Çiğdem Anad: Delikanlılıktan ne anlıyorsun?

Kenan İmirzalıoğlu: Delikanlılık biraz içi boşaltılmış bir kavram haline geldi. Ama benim anladığım özüyle sözü bir olan, göründüğü gibi, hissettiği gibi olan kişidir, samimi olan kişidir diye düşünüyorum. Çok mertlik filan oralara girmek istemiyorum. Türk halkı zaten delikanlılığın ne olduğunu biliyor.

Oya Başar: Belli yaşlarda kullanılan bir kavramdır delikanlı. Kanı deli genç her şeyi yapabilir.

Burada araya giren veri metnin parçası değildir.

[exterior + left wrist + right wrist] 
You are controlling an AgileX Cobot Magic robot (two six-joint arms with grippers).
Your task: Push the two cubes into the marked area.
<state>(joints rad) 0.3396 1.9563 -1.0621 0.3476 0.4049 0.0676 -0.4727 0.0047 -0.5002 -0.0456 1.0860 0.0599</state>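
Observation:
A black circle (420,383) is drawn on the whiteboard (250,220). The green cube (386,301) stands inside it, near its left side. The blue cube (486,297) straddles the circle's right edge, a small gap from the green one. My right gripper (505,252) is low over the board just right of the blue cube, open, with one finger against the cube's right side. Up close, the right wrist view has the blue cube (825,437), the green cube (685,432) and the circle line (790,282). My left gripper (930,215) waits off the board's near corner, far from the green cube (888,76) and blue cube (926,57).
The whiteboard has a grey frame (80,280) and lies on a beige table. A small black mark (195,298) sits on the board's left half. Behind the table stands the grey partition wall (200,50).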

Kenan İmirzalıoğlu: Delikanlılık, Anadolu erkeği olmak... Bunlar artık farklı yerlere çekilmeye başlandı. Yani Anadoluluk önceden iyi komşu ilişkileri, küçüklere sevgi, büyüklere saygı durumuydu. Anadolu’da küçüklerin, çocukların ve bir kavga olduğu zaman, onlar kendi aralarında halleder durumu vardı. Fakat o kavramların hepsi yer değiştirmeye başladı. Küçük çocuklara bir şey olduğu zaman ebeveynler direk devreye giriyor ve sen benim çocuğuma derken aslında karşısındaki küçük çocuğun da bir annesi babası olduğunu unutabilir bir hale geliyor. Delikanlılık da biraz öyle oldu. Ama katılıyorum, ergenlikle başlayan bir şey kanın deli aktığı zamanla.

Çiğdem Anad: Sen kadınlardan ne beklersin? Bazı kadınlar delikanlılık bekler, sen kadınlardan ne beklersin?

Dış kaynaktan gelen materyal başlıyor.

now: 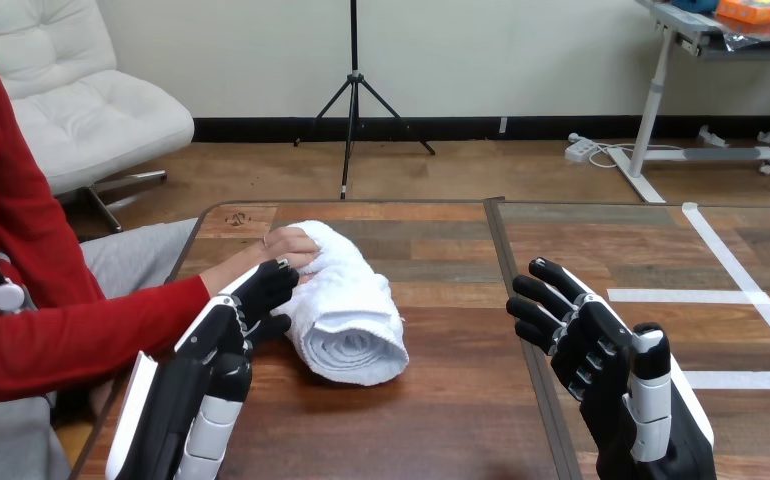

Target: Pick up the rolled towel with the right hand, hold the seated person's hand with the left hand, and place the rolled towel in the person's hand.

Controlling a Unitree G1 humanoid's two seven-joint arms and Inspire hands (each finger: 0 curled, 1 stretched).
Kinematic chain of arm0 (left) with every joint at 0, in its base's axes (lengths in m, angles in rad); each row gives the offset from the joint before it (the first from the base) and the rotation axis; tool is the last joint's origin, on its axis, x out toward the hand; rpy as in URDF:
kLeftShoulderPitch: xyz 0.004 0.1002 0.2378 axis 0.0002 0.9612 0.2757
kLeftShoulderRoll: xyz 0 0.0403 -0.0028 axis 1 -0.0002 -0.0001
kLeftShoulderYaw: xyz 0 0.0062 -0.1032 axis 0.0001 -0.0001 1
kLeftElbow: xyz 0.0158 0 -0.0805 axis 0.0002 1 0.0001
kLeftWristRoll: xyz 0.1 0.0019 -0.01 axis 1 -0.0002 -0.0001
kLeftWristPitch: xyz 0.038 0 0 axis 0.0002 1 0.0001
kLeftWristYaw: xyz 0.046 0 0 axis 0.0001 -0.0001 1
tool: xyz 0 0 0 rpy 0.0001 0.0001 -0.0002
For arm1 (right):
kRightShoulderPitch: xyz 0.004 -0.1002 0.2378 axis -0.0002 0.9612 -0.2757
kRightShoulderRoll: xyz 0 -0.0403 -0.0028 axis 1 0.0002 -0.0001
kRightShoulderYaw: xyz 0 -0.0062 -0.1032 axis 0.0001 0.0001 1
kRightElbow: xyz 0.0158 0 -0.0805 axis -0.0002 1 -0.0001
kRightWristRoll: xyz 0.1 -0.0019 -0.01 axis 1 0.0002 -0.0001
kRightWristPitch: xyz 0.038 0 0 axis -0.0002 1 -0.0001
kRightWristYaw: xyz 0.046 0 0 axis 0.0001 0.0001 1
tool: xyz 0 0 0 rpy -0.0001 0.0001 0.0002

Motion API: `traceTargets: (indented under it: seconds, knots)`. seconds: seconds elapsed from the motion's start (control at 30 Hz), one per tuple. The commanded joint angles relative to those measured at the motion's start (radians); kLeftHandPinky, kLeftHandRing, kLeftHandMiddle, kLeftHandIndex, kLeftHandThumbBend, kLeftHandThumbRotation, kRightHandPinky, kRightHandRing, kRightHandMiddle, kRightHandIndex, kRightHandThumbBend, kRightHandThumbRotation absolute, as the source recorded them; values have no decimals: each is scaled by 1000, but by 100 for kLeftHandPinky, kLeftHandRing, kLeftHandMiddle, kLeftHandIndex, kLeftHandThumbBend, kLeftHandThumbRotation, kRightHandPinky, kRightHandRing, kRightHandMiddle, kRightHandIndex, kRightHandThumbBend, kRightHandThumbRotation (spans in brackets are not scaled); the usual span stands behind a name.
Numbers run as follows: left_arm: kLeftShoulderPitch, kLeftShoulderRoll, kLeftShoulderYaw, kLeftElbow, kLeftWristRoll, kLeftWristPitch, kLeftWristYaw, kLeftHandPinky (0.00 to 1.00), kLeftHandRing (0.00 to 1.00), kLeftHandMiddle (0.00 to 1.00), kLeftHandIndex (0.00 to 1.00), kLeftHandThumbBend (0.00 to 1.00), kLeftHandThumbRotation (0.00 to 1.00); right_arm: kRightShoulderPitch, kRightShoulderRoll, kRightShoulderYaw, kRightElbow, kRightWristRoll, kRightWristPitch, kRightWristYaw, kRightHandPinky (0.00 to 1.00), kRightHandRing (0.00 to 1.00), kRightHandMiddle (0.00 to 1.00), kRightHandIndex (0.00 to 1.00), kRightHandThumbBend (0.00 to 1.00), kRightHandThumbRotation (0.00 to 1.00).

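Note:
The rolled white towel [349, 312] lies on the wooden table [441, 400], left of the middle, with its spiral end facing me. The person's hand [289, 245] rests on the towel's far left end, fingers laid over the top. My left hand [246, 310] sits against the towel's left side, fingers curled over the person's wrist and thumb below it. My right hand [586, 340] hovers well to the right of the towel, fingers spread and straight, holding nothing.
A dark seam [509, 300] runs down the table between the towel and my right hand. White tape lines [731, 270] mark the right tabletop. The person's red sleeve [81, 330] lies along the table's left edge beside my left forearm.

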Motion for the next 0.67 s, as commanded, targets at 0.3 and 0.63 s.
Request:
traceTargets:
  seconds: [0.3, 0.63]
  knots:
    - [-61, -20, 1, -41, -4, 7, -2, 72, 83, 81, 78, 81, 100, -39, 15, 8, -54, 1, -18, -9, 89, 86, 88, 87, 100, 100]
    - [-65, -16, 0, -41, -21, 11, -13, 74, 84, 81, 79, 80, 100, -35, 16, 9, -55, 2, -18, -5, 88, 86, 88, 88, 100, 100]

Kenan İmirzalıoğlu: Öncelikle samimiyeti ararım. Eğer beraber zaman geçiriyorsan o geçirdiğin zamanın sahici olması lazım. Bir kadında her türlü durum, her türlü varyasyon herkesin karakteristik özelliği var fakat esas olan samimiyettir.

Çiğdem Anad: Anlayabilir misin bir kadın samimi mi sahte mi?

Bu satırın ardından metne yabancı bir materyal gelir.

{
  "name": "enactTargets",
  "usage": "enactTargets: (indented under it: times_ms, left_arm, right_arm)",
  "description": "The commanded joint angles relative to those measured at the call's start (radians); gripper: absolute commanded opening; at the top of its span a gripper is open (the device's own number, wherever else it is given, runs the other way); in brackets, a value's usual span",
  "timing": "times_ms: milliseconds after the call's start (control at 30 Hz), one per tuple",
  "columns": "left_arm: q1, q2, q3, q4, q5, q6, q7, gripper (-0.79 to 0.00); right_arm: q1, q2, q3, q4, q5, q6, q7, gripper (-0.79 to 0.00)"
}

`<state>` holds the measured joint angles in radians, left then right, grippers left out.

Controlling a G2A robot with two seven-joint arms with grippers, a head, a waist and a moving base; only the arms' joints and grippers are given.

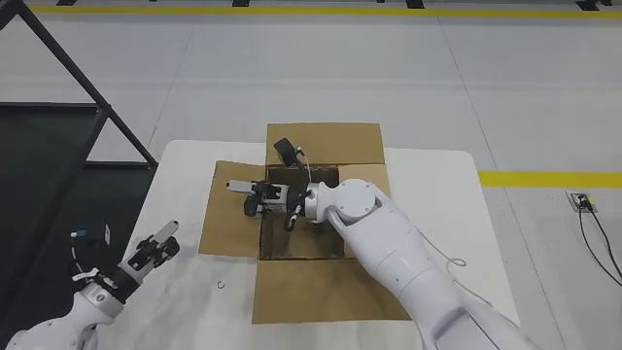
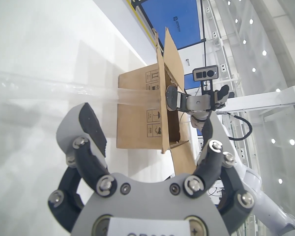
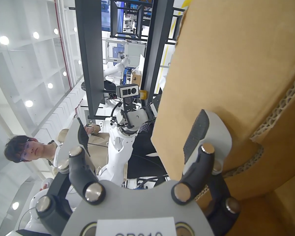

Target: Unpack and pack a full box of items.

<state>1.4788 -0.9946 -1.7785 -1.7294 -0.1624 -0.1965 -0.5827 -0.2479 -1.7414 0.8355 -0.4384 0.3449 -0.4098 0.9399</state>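
Note:
A brown cardboard box (image 1: 326, 141) stands open in the middle of the white table (image 1: 437, 185), its four flaps folded outward. My right gripper (image 1: 243, 197) is at the box's left rim, over the left flap (image 1: 225, 224). In the right wrist view this gripper (image 3: 140, 133) is open, with the flap's edge (image 3: 211, 79) reaching in between the fingers. My left gripper (image 1: 167, 238) hovers open over the table's front-left part, well apart from the box. The left wrist view shows it (image 2: 150, 126) open and holding nothing, facing the box's side (image 2: 135, 124). The box's inside is dark.
A tiny loose thing (image 1: 222, 285) lies on the table in front of the box's left flap. A black metal frame (image 1: 58, 156) stands beside the table on the left. Bare tabletop lies to the left and right of the box.

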Motion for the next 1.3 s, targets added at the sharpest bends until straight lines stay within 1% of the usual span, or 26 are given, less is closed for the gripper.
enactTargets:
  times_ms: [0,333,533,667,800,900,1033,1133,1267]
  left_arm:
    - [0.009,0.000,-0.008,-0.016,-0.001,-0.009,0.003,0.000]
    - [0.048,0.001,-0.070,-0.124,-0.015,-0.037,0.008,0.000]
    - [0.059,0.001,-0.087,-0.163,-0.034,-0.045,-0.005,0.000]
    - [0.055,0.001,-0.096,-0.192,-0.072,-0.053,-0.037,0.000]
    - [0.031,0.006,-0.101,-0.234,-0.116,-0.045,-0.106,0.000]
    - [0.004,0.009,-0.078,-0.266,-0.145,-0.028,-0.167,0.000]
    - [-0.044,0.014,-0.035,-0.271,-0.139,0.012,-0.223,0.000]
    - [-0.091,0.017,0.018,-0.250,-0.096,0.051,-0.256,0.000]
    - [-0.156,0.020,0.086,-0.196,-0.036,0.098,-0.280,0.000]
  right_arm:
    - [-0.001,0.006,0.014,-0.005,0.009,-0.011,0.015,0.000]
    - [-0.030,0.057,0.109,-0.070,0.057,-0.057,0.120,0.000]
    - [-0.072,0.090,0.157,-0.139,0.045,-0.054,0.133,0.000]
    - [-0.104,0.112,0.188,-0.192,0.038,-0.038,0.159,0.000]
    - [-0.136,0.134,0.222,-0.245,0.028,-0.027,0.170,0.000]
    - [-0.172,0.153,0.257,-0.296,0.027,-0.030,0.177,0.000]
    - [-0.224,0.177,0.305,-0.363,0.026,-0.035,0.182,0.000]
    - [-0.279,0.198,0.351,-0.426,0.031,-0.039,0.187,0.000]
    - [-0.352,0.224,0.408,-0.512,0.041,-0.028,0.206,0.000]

Kenan İmirzalıoğlu: Yok henüz o tecrübeye sahip değilim olan da erkek var mı bilmiyorum. İnsan dipsiz bir kuyu, nerede ne çıkacağı belli olmuyor aslında. Ben bazen kendime bile şaşırıyorum.

Çiğdem Anad: Hangi durumlarda şaşırıyorsun?

Kenan İmirzalıoğlu: Onu sonra konuşalım Çiğdem.

Çiğdem Anad: Bu yakışıklılık başa bela mı Kenan?

Kenan İmirzalıoğlu: Bela olduğu zamanlar oluyor tabi ama artı eksi birbirini dengeliyor diye düşünüyorum.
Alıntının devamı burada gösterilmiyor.